For your first question, the force exerted by the rope is always perpendicular to the direction of Tarzan's motion. What does this tell you about the amount of work it does on him?

4. Jan 6, 2008

### petern

trying...

Last edited: Jan 6, 2008
5. Jan 6, 2008

### Dick

The tension in the rope has balance Tarzan's weight AND provide the force to produce the centripetal acceleration. BTW that formula is wrong, mgh isn't a force.

Last edited: Jan 6, 2008
6. Jan 6, 2008

### petern

Would that make it the tension force then? Also it asked for the work done by rope, is that the same as work done onto him?
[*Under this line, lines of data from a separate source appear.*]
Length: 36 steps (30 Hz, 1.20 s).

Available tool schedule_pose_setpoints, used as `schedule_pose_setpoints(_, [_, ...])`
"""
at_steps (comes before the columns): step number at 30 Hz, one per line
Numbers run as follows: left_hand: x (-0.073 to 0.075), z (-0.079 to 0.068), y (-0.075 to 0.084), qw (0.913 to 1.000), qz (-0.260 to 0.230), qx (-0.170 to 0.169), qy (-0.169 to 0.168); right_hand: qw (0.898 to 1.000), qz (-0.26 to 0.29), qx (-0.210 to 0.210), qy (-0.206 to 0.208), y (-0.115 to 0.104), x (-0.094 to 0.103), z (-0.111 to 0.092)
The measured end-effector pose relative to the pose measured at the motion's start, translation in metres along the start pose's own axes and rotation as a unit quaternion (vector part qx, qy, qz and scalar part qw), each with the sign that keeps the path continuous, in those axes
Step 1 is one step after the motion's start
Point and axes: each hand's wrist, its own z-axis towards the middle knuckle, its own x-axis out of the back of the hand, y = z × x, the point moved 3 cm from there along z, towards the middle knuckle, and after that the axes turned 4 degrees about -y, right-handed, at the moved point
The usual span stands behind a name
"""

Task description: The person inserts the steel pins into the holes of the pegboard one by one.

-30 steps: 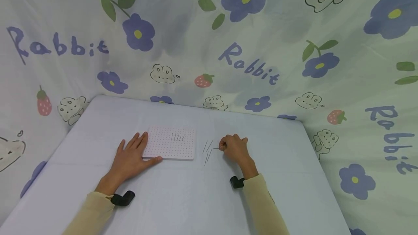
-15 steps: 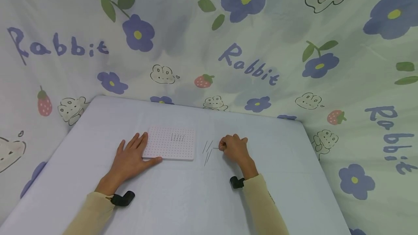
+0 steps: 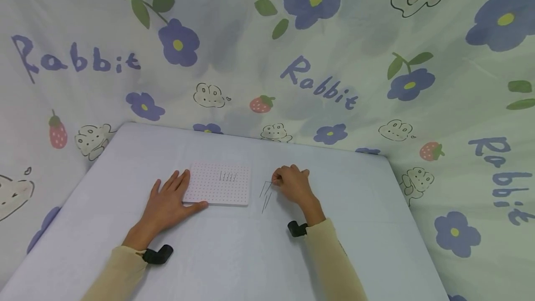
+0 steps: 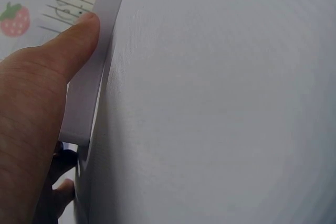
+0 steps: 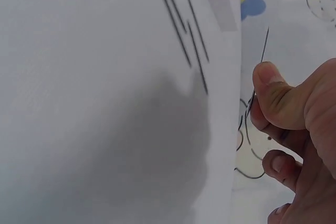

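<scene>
A white perforated board (image 3: 205,189) lies left of centre on the table, and several thin dark needles (image 3: 228,176) stand upright in its holes. My left hand (image 3: 163,207) rests at the board's left side with fingers spread. In the left wrist view its thumb (image 4: 79,43) lies along the board's edge. To the right of the board, my right hand (image 3: 294,184) pinches one thin needle (image 5: 265,44) between thumb and index finger, its tip sticking out past them. Several loose needles (image 5: 173,22) lie on the table just beside this hand.
The white-covered table (image 3: 234,254) carries the board and the loose needles between my hands. Behind and at both sides hangs a curtain (image 3: 234,59) printed with flowers, rabbits and strawberries. A black wrist camera (image 3: 158,254) sits on my left wrist, another on my right.
My right hand has lifted and shifted up and left with the pinched needle, toward the board. My left hand and the board have stayed in place.
</scene>
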Motion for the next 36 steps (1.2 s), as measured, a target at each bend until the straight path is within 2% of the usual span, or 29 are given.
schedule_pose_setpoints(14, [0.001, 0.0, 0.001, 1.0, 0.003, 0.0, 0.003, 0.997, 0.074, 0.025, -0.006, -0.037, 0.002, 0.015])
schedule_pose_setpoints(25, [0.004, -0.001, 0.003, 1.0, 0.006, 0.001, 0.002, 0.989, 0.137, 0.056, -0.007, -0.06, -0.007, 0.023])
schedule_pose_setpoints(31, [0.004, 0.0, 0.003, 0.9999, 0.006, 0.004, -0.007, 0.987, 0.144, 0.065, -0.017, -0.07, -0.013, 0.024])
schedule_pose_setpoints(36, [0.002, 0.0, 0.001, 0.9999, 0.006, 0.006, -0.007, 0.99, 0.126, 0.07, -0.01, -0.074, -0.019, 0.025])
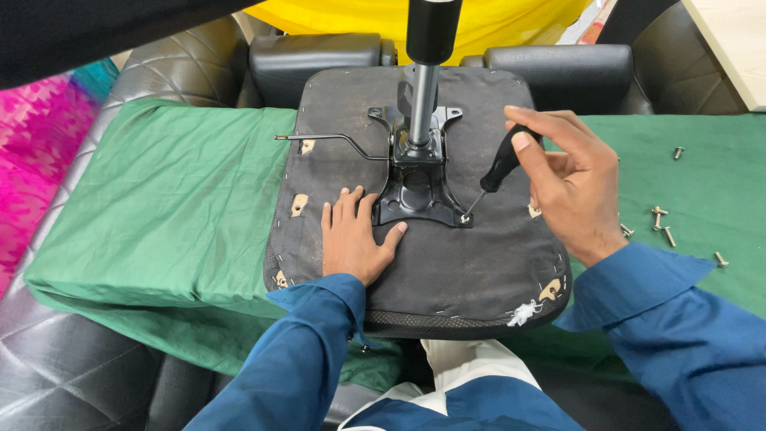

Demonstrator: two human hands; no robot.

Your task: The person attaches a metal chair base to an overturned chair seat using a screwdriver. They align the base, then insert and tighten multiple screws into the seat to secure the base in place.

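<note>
An upturned office chair seat (447, 263), black underside up, lies on a green cloth. A black metal mechanism plate (419, 191) with a chrome gas cylinder (423, 104) is fixed at its middle, and a bent lever rod (327, 140) sticks out to the left. My left hand (355, 235) lies flat on the seat, its fingers touching the plate's near-left corner. My right hand (562, 179) grips a black-handled screwdriver (504, 164), whose tip sits on a screw at the plate's near-right corner (464, 217).
The green cloth (159, 215) covers a black leather sofa (72, 367). Several loose screws (662, 223) lie on the cloth to the right. Pink fabric (32, 160) is at the far left, yellow fabric (495, 20) behind, and a light table corner (734, 40) at top right.
</note>
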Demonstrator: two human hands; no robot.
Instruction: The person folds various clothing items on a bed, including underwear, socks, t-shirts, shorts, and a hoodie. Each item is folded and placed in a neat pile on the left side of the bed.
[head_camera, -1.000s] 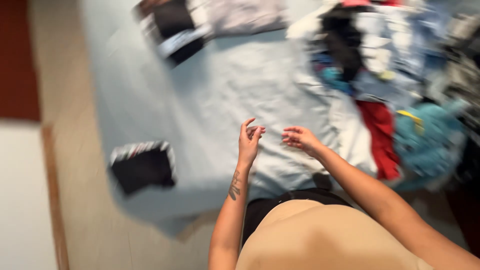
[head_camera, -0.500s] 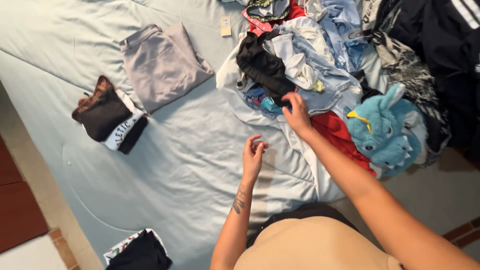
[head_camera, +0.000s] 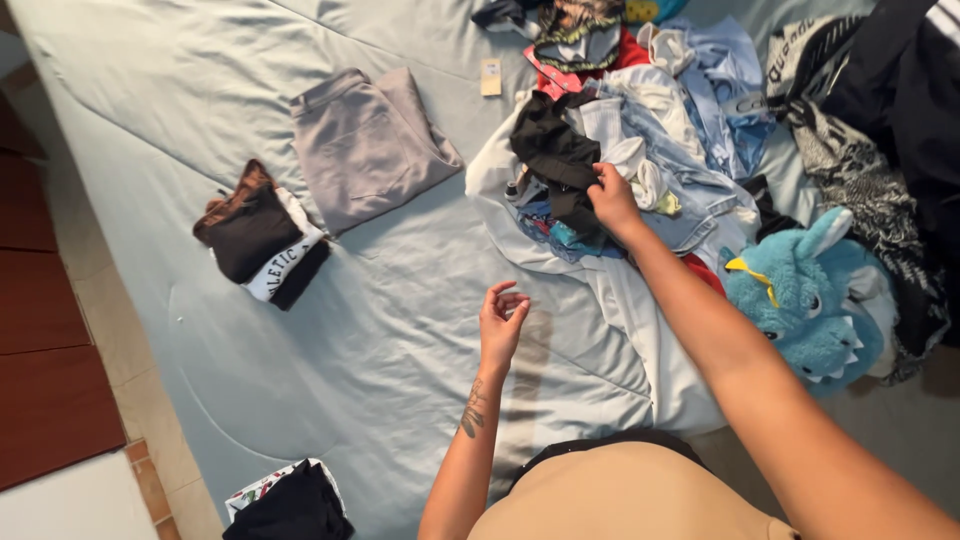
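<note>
Right hand (head_camera: 612, 200): fingers pinched on a black garment (head_camera: 556, 160) at the near edge of the unsorted clothes pile (head_camera: 660, 150), arm stretched out across the bed. The garment lies crumpled on top of the heap, partly draped over pale and blue pieces.

Left hand (head_camera: 500, 325): raised above the light blue bedsheet (head_camera: 400, 330), fingers loosely curled and apart, holding nothing, touching nothing.

Step in hand, as it looks: picking one piece out of the heap. Lifting it free would call for a pull up and away, since neighbouring cloth lies against it and could drag along; the free hand is placed to take a second corner.

Round about:
- Grey folded trousers (head_camera: 365, 145), flat on the sheet, well apart from the pile.
- Small stack of folded dark and white garments (head_camera: 262, 240), just left of the trousers.
- Another folded dark item (head_camera: 290, 505) at the near edge of the bed.
- Blue plush toy (head_camera: 810, 300) with a yellow beak, beside the right forearm, touching the heap.
- Black and patterned clothing (head_camera: 880, 130) at the far right.
- Tiled floor (head_camera: 60, 330) beside the bed.

Open sheet lies between pile and folded items.
</note>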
Thanks for the help because I managed to figure our the second question.

7. Jan 6, 2008

### Dick

A force does work on a body only if it has a component that points along the direction of motion of a body, right?

8. Jan 6, 2008

### petern

So I'm guessing it's just Tarzan's weight then since it can't be the force to produce the centripetal acceleration?

Last edited: Jan 6, 2008
9. Jan 6, 2008

### Dick

That's confusing. There are two forces in the problem, Tarzan's weight and the tension in the rope. Only one does work on Tarzan. Which one?

10. Jan 6, 2008

### petern

I think it's the tension then.

11. Jan 6, 2008

### Dick

Wrong. Get your book out and look up how to find out how much work a force does on an object. This is often written as F.ds (dot product) or F*ds*cos(theta) where theta is the angle between the direction of displacement of the object and direction of the force. theta in this case is 90 degrees for the rope. The tension does no work.

12. Jan 6, 2008

### petern

Ok then, I would use the equation W = Fxcos(theta).

F = 688 N, x = 3.2 m

W = 2201.6 N

Is that right now?

13. Jan 6, 2008

### Dick

If you mean the work done by gravity, yes. Which is NOT the work done by the rope. Except the units of work are joules.

14. Jan 6, 2008

### petern

I'm confused.... Do I calculate using the centripetal acceleration instead of gravity then?

15. Jan 6, 2008

### Dick

I'm confused as well. Is this still the first question? If so, I've been trying to hint (not very subtly) that the work done by the rope on Tarzan is ZERO. Big fat zero. The force it exerts on him is perpendicular to his direction of motion. In the formula W=F*ds*cos(theta), theta=90 degrees. cos(90 degrees)=0.

16. Jan 6, 2008

### cryptoguy

What is it you want to calculate? The work done by the rope is 0. The work done by gravity is what you calculated. The work done by centripetal force is also 0 because it's always perpendicular the displacement of Tarzan.

17. Jan 6, 2008

### petern

Work done by the rope. So that means that earth's gravity doesn't do any work on a satellite?

18. Jan 6, 2008

### Dick

If the satellite is in a circular orbit, no. Because it's kinetic energy doesn't change. If the orbit is not circular, then gravity does work on it while it approaches the earth (increasing kinetic energy) and negative work on it while it recedes (decreasing kinetic energy).